#### EXERCISE DETAILS:
Provide the count of lines below where "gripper" occurs, with no other output.
-- INPUT DATA follows --
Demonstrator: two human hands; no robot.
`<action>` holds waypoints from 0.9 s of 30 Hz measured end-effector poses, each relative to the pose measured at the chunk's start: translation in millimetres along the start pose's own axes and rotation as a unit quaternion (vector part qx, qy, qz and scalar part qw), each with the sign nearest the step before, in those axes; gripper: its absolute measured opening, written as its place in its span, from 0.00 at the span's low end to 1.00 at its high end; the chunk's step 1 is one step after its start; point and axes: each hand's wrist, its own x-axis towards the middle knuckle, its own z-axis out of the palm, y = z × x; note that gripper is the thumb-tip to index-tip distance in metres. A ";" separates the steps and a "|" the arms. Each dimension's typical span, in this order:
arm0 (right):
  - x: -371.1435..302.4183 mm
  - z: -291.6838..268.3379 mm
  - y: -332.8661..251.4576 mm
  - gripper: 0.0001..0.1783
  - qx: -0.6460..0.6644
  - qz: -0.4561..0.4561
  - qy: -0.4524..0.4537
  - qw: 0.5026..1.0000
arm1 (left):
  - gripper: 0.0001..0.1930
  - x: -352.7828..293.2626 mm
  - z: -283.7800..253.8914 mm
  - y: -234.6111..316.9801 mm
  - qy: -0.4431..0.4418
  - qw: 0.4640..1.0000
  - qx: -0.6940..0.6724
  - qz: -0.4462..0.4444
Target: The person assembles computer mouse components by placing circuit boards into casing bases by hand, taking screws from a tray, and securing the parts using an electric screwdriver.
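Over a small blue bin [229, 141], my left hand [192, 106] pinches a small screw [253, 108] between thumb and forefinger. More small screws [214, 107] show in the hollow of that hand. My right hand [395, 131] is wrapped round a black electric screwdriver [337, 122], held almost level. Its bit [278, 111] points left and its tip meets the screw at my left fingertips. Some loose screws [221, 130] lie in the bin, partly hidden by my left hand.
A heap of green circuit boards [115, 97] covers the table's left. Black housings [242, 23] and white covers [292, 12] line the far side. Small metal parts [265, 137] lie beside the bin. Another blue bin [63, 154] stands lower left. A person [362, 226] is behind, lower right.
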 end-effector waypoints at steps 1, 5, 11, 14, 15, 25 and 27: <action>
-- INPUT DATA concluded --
#### EXPECTED ANSWER:
3